Königsfelden is a former double monastery of the Poor Clares and Franciscans in the municipality of Windisch in the Swiss canton of Aargau . It was founded in 1309 by the Habsburgs and secularized after the Reformation in 1528. The building complex then served as the residence of the Bernese bailiffs, and a psychiatric clinic has been located here since 1868 . The church has been part of the Aargau Museum since 2009 . The stained glass cycle, which dates back to the 14th century, is considered to be the most important in Switzerland with the glazing of the choir in the Bern Cathedral .

history

Königsfelden Monastery in 1669
Königsfelden in Christoph Silberysen's chronicle . In the background the city of Brugg .
Historical aerial photo by Werner Friedli from 1949. Former monastery building and church

The monastery was built on the initiative of the Habsburgs , whose headquarters are about two kilometers southwest of Windisch. On May 1, 1308, King Albrecht I was murdered by his nephew, Duke Johann von Schwaben , not far from the Reuss crossing near Windisch . To commemorate this family tragedy, the king's widow Elisabeth von Görz-Tirol founded a Poor Clare monastery called Königsfelden. A small Franciscan convent, which was responsible for pastoral care, was attached to the Poor Clare Monastery from the start. The first Franciscan Brothers moved in in 1311, the nuns followed in the following year. The Königsfeld Chronicle reports that finds were made during the construction of the monastery. The legionary camp of Vindonissa was once located here .

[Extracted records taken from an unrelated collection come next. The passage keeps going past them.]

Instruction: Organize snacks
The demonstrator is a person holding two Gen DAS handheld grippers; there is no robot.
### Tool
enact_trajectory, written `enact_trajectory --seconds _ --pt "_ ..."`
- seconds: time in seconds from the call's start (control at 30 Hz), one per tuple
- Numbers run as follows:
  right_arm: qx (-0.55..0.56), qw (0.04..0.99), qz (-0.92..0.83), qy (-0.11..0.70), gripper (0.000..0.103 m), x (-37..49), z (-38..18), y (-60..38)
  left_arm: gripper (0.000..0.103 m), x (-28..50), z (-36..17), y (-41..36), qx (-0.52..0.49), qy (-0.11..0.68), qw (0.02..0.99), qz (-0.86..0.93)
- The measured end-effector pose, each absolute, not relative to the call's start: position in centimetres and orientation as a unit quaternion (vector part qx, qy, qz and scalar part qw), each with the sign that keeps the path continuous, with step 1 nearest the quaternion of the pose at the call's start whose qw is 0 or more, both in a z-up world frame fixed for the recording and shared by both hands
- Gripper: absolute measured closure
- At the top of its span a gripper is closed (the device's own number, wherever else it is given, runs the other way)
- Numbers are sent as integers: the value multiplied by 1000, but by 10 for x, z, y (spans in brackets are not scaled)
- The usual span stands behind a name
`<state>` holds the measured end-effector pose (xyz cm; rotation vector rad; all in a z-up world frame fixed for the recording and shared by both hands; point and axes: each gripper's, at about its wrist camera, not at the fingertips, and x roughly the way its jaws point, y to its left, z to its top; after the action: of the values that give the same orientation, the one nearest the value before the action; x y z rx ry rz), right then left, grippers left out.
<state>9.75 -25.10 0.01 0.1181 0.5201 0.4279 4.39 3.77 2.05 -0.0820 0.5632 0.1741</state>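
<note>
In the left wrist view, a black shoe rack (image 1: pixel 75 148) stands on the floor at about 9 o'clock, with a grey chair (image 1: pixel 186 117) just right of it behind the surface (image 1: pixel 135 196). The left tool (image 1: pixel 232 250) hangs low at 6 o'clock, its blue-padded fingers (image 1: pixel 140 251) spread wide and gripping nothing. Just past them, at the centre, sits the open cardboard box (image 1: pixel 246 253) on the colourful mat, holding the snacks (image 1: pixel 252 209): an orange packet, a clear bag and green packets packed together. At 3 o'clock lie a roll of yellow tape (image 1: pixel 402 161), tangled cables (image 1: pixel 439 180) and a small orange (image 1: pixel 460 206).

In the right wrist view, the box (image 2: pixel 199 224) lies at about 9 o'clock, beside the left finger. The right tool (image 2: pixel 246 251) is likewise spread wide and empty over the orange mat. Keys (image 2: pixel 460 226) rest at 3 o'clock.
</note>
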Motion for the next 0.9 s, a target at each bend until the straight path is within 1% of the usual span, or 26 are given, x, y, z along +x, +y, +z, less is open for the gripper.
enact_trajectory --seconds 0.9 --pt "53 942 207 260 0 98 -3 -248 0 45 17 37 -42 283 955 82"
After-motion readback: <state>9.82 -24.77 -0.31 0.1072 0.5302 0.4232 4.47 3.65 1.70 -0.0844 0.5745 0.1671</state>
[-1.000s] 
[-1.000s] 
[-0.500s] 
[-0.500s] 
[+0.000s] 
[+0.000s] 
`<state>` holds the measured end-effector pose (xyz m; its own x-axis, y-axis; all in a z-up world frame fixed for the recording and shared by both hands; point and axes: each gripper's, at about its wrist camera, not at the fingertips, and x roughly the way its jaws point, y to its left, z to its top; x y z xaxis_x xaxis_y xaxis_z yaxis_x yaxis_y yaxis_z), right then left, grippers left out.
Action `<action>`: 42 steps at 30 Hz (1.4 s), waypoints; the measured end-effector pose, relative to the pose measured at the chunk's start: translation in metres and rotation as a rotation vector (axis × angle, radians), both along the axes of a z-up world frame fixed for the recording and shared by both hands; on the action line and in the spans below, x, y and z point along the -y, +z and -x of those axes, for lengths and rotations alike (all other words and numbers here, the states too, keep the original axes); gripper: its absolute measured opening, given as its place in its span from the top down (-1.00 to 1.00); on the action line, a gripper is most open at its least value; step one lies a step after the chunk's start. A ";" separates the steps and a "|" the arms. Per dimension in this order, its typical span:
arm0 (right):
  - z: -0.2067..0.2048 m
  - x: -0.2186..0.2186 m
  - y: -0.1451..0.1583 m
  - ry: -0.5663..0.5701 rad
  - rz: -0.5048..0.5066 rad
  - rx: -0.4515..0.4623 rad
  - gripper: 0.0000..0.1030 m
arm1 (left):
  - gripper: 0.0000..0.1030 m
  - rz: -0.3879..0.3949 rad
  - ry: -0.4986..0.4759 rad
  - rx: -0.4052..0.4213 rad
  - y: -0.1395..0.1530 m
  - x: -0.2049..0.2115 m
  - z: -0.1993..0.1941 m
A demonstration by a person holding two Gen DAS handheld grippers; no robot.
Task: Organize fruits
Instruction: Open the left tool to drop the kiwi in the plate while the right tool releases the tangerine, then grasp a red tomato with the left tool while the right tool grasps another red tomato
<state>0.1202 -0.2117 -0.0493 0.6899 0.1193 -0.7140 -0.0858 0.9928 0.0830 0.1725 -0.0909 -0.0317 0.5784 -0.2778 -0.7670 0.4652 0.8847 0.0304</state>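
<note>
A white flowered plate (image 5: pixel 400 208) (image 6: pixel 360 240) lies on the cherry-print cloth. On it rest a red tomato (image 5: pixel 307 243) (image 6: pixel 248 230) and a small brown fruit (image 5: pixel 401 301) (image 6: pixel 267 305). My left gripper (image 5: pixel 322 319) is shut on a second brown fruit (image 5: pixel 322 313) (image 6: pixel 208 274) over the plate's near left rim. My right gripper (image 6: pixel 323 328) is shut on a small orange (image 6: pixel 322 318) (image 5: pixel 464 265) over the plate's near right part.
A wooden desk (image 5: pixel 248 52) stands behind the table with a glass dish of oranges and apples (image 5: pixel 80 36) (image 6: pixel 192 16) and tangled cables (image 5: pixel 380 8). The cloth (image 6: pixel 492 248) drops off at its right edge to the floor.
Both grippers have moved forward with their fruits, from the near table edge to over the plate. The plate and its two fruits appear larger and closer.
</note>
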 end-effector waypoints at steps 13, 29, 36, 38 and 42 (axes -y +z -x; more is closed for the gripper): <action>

Albrecht's daughter Agnes of Hungary , widow of the Hungarian King Andreas III , who died in 1301 . , lived in Königsfelden from 1317. Thanks to extensive land purchases and economic skills, the monastery flourished. On August 22, 1344 Pope Clement VI granted her . the privilege to visit the monastery as often as she wanted and to build a house on the monastery. In 1397, the Habsburg dukes gave the monastery its own office with all associated rights of rule. After her death in 1364, a gradual decline began.

With the conquest of western Aargau by the city ​​and republic of Bern , the connection to the donor house was lost. After the introduction of the Reformation in 1528, the monastery was closed. The initiative for the dissolution came from the nuns of the monastery.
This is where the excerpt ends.